アイツにその技があれば、俺が抱いているこの感情も読み取ってもらえるのに。

カラスは溜め息を溢し、塀の陰から顔を出した。

カラスの視線の先にいるのは、黄色い忍装束を来た妖精、ヤマネ。自身のパートナーと楽しげに会話する笑顔に、カラスの心が仄かに暖まる。

あの笑顔が自分に向けられたら……。

ぼぅ、と頭の中で何かが破裂し、顔に体温が集まる。

「カラスじゃねぇか。こんな所で何やってるんだぜ?」

背後から聞こえた声に驚き、勢いよく振り向くと、妖精学校のクラスメート、サスケとハンゾーの二人がいた。

「あれ、カラス、顔が真っ赤なのらー」

「なっ!」

「本当だ。どうしたんだぜ?」

「え、あ、いや」

「風邪でもひいたのら?」

二人が心配そうに眉を寄せる。それから目を反らしつつ、カラスは「そんなんじゃねぇよ」とぶっきらぼうに答えた。

「そっか、なら良かったんだぜ」

「なのらー」

つっけんどんなカラスの態度も気にすることなく、二人はへらりと笑った。

こういうバカっぽい素直さが自分にもあれば、少しはアイツとの関係も進展するのだろうか。

「あ、あそこにヤマネがいるのら」

少し先にいるヤマネ達の姿を見付け、ハンゾーが声を上げた。

顔の熱はもう引いた。"ヤマネ"という想い人の名を聞いても感情を顔に出したりしないのは、己が忍者であるが故だ。決して意地を張っている訳ではない。絶対に違う。

そう心中で言い訳をしても、心臓が大きく跳ねるのだけは、カラス自身にも止められないのだが。

ハンゾーが「ヤマネー」と声を掛けながら飛んでいく後ろ姿を、カラスは羨むように見詰めた。
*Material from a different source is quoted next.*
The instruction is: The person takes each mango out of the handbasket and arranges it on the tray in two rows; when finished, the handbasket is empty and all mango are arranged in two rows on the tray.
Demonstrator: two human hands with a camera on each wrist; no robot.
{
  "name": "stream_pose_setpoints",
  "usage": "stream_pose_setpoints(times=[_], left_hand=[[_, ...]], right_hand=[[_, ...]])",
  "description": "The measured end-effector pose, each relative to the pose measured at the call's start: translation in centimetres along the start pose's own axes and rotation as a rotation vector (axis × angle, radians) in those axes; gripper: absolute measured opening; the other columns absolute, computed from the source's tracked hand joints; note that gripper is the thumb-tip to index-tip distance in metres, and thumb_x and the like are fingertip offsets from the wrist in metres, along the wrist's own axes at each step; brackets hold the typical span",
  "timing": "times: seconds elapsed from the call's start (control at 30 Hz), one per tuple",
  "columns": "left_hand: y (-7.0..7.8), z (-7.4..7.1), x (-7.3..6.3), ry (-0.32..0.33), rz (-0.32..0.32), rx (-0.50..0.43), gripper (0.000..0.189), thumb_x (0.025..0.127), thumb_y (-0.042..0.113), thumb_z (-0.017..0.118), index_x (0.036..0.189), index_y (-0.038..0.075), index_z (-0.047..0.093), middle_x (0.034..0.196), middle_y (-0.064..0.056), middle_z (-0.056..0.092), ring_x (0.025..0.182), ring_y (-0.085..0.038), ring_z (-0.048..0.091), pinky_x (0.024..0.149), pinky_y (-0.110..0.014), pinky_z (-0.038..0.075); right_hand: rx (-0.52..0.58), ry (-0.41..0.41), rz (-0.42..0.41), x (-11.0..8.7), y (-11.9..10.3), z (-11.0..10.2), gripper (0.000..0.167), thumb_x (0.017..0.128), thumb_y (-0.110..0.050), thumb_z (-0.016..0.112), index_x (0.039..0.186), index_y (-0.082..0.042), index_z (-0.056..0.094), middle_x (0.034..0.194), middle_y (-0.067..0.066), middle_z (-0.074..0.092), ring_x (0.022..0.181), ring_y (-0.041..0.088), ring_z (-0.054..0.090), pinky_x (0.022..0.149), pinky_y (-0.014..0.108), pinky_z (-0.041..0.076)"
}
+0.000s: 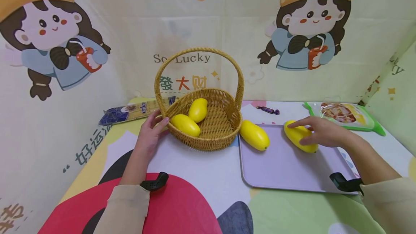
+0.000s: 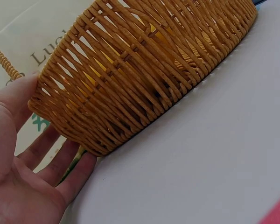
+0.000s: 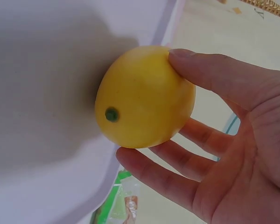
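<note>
My left hand [image 1: 151, 134] holds the left end of a woven wicker basket [image 1: 211, 143], its thumb at the rim and its fingers round the outer side in the left wrist view. Two yellow mangoes lie inside: one mango [image 1: 185, 125] by the front wall, another mango [image 1: 198, 109] behind it. On the lilac tray [image 1: 279, 172], my right hand [image 1: 325, 133] grips a yellow mango [image 1: 292, 134] between thumb and fingers. Its green stem end faces the right wrist camera. Another mango [image 1: 255, 135] lies at the tray's left edge, beside the basket.
Behind the basket at left lies a blue-and-clear pasta packet [image 1: 130, 111]. A purple wrapped candy [image 1: 268, 110] sits beyond the tray. At the back right is a green-edged food packet [image 1: 344, 115]. Printed cloth walls enclose the table, and the basket's tall handle [image 1: 201, 50] arches upward.
</note>
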State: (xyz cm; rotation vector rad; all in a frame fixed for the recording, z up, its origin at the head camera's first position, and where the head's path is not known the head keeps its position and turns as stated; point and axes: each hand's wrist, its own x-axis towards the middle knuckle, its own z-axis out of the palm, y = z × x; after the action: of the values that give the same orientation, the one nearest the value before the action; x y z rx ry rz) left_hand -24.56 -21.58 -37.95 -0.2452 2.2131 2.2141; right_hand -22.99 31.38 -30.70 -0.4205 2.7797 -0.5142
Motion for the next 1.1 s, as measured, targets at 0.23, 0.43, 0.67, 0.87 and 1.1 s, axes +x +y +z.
stream_pose_setpoints(times=[0.23,0.43,0.67,0.87,1.1], left_hand=[[0.0,0.0,0.0,0.000,0.004,-0.006,0.064,0.102,0.034,0.066,0.159,0.037,0.037,0.161,-0.003,0.042,0.146,-0.022,0.043,0.119,-0.043,0.044],[0.0,0.1,0.1,-0.002,0.011,-0.008,0.062,0.104,0.030,0.064,0.159,0.035,0.038,0.160,-0.004,0.042,0.145,-0.023,0.043,0.119,-0.043,0.044],[-0.1,0.2,0.2,-0.004,0.028,-0.005,0.063,0.102,0.033,0.066,0.159,0.033,0.039,0.159,-0.006,0.044,0.144,-0.023,0.045,0.117,-0.044,0.046],[0.0,0.2,0.1,0.002,0.019,-0.004,0.062,0.103,0.031,0.065,0.159,0.034,0.038,0.159,-0.006,0.043,0.145,-0.023,0.044,0.118,-0.043,0.046],[-0.1,0.2,0.0,0.001,0.023,-0.005,0.062,0.103,0.031,0.064,0.159,0.034,0.038,0.159,-0.006,0.043,0.145,-0.024,0.044,0.117,-0.044,0.046]], right_hand=[[0.011,0.001,-0.004,0.1,-0.1,0.2,0.052,0.089,-0.016,0.077,0.139,-0.017,0.066,0.148,0.032,0.047,0.123,0.053,0.050,0.095,0.069,0.051],[0.017,0.012,-0.001,0.1,-0.1,0.3,0.051,0.089,-0.017,0.077,0.139,-0.015,0.066,0.146,0.033,0.047,0.123,0.053,0.050,0.095,0.069,0.051],[0.015,0.020,-0.021,0.2,-0.4,0.3,0.050,0.090,-0.017,0.077,0.139,-0.014,0.066,0.144,0.032,0.052,0.121,0.052,0.053,0.091,0.064,0.055],[0.015,0.014,-0.008,0.4,-0.9,0.4,0.051,0.090,-0.019,0.077,0.140,-0.014,0.066,0.144,0.033,0.050,0.121,0.052,0.052,0.091,0.063,0.055],[-0.025,0.046,0.006,0.2,-1.4,0.2,0.051,0.092,-0.025,0.076,0.140,-0.012,0.064,0.142,0.033,0.052,0.120,0.054,0.052,0.089,0.066,0.055]])
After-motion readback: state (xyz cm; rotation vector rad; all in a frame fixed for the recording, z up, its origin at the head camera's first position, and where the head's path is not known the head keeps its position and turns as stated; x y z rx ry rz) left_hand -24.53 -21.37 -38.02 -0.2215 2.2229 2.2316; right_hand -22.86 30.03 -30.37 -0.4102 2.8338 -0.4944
何故自分には、ああやって飛んで行く事が出来ないのだろう。

もっと近付きたいのに。

もっと話したいのに。

もっと笑顔が見たいのに。

もっと、もっと……。

「カラスは行かないんだぜ?」

はっとして振り向くと、サスケがうちわを構えていた。すぐにでも飛び立てる体勢で、なかなかうちわを出さないカラスを不思議そうに見詰めている。